Erstmals seit vier Jahren kommt Russlands Präsident Wladimir Putin heute nach Berlin. So viel Zeit lag noch nie zwischen zwei seiner Besuche. Und das Verhältnis seines Landes zum Westen ist so schlecht wie seit fast 30 Jahren nicht mehr. So mancher spricht von einem neuen Kalten Krieg in Europa.

Nur wenige Meter von der Stelle entfernt, wo einst der "Eiserne Vorhang" Europa in Ost und West teilte, kommen nun die deutsche Kanzlerin Angela Merkel und Frankreichs Präsident Francois Hollande mit Putin zusammen, um auszuloten, was man überhaupt noch gemeinsam zustande bringen kann.

Mit dabei ist auch der ukrainische Präsident Petro Poroschenko, weil es in erster Linie um den Friedensprozess in der Ostukraine gehen soll. Merkel und Hollande wollen mit Putin aber auch über Syrien sprechen. Angesichts der Gewalteskalation in Aleppo ist dies das akutere Problem. Die Bombardements von Krankenhäusern und Hilfskonvois schockieren die Welt. Russland und seinem engen Verbündeten Bashar al-Assad werden vom Westen Kriegsverbrechen vorgeworfen.

Merkel will reden

Kann man in einer solchen Situation Putin überhaupt in Berlin empfangen? Merkel meint: Ja. "Sprechen ist immer wieder notwendig, auch wenn die Meinungen sehr stark auseinandergehen", sagt sie. Dennoch kann der Besuch Putins für sie zur schwierigen Gratwanderung werden. Wenn nichts herauskommt, könnte am Ende einzig Putin davon profitieren.

Für den Kreml ist die Reise des Präsidenten nach Berlin eine Genugtuung. Immer wieder sieht sich Russland wegen der Kriege in der Ukraine und in Syrien an den Pranger gestellt. Westliche Politiker kritisieren Moskau nicht nur als "Kriegsverbrecher" in Syrien, sondern werfen dem Kreml Cyberattacken vor und fordern neue Sanktionen. Und nun kommt eine Einladung aus Berlin.

Konfliktpartei oder Konfliktlösungspartei?

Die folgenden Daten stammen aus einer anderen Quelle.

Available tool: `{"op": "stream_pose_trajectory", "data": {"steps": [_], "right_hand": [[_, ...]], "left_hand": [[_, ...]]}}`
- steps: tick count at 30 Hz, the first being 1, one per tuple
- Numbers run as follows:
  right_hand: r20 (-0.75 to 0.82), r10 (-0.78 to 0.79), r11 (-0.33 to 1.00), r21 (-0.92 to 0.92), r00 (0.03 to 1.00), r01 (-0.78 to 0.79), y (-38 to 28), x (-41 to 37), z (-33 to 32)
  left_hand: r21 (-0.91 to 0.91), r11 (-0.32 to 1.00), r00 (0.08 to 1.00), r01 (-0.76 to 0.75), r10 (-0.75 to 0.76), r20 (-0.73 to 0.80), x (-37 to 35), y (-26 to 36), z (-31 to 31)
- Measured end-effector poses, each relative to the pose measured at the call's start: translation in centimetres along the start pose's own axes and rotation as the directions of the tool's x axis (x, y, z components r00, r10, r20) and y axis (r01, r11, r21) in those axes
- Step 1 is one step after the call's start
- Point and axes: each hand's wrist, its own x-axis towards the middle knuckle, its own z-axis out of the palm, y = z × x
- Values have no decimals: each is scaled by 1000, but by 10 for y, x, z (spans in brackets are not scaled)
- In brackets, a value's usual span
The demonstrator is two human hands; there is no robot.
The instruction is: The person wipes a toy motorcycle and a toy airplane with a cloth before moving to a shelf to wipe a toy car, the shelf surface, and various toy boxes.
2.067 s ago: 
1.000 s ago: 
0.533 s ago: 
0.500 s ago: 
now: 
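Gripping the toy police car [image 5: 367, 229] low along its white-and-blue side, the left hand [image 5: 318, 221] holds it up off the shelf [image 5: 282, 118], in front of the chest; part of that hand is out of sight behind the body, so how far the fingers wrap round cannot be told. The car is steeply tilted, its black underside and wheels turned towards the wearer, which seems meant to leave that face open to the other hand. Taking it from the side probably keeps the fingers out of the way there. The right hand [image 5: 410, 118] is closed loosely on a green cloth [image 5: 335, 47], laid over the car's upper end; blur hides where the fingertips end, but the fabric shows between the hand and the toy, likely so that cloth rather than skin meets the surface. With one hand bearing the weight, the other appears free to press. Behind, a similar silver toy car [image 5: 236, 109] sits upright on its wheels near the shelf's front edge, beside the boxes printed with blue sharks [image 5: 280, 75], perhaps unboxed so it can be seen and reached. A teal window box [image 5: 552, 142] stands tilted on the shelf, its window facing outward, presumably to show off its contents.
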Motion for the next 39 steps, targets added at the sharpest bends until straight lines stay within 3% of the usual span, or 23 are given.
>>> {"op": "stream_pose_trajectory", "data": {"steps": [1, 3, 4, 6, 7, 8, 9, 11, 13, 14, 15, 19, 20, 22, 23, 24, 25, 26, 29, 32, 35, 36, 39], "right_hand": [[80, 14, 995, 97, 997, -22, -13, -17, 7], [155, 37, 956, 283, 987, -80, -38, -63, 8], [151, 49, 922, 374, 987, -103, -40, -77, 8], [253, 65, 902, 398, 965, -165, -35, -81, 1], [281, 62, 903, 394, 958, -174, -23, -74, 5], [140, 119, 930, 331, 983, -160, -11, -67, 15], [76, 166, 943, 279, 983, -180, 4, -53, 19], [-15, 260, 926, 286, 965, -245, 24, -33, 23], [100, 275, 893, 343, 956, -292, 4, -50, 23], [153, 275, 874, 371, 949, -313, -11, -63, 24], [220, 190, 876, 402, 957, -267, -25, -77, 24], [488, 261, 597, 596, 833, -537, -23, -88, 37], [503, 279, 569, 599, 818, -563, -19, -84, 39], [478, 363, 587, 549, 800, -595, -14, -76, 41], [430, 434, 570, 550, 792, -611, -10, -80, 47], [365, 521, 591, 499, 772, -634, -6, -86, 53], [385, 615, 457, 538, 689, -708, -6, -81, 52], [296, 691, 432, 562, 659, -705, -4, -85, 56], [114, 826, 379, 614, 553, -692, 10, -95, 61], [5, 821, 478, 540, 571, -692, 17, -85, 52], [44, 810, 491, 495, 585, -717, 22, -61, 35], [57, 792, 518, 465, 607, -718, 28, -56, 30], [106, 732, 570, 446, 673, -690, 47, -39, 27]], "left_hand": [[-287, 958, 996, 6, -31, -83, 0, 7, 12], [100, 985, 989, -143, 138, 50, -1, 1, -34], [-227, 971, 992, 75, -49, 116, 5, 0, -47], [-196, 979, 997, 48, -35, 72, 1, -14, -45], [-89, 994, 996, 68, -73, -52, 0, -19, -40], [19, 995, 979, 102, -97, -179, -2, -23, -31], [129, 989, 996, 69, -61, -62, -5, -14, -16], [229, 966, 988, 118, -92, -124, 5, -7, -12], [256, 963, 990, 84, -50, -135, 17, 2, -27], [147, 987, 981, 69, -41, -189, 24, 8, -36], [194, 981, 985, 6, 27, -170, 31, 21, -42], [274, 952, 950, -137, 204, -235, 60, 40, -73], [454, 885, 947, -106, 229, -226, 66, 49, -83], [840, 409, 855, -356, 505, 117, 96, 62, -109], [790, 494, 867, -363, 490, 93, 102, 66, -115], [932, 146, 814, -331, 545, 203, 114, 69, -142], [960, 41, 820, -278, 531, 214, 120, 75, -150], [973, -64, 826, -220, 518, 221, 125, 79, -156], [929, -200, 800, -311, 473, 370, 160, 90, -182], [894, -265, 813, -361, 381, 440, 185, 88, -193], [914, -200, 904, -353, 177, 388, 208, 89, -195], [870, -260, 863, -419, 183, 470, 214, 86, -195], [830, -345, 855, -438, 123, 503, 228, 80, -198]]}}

Von Isolation keine Spur - so sieht es Moskau. "Russland fühlt sich verletzt, wenn der Westen die Gespräche immer nur auf die Konflikte in Syrien und in der Ukraine verengt", sagt der Politologe Wladislaw Below der Deutschen Presse-Agentur (dpa). Zwar seien die Krisen in den beiden Ländern wichtige Themen. "Aber Moskau fühlt sich unabhängig davon. Der Kreml versteht sich nicht als Konfliktpartei, sondern als Konfliktlösungspartei", betont der Deutschland-Experte von der Akademie der Wissenschaften in Moskau.

Feuerpause in Aleppo

Die für Donnerstag geplante Feuerpause in der syrischen Stadt Aleppo soll indes nach russischen Angaben länger dauern als bisher geplant. Die "humanitäre Pause" werde auf Bitten internationaler Organisationen von acht auf elf Stunden ausgeweitet, teilte die russische Armee am Mittwoch in Moskau mit. Die Europäische Union und die UNO hatten eine achtstündige Feuerpause als zu kurz kritisiert.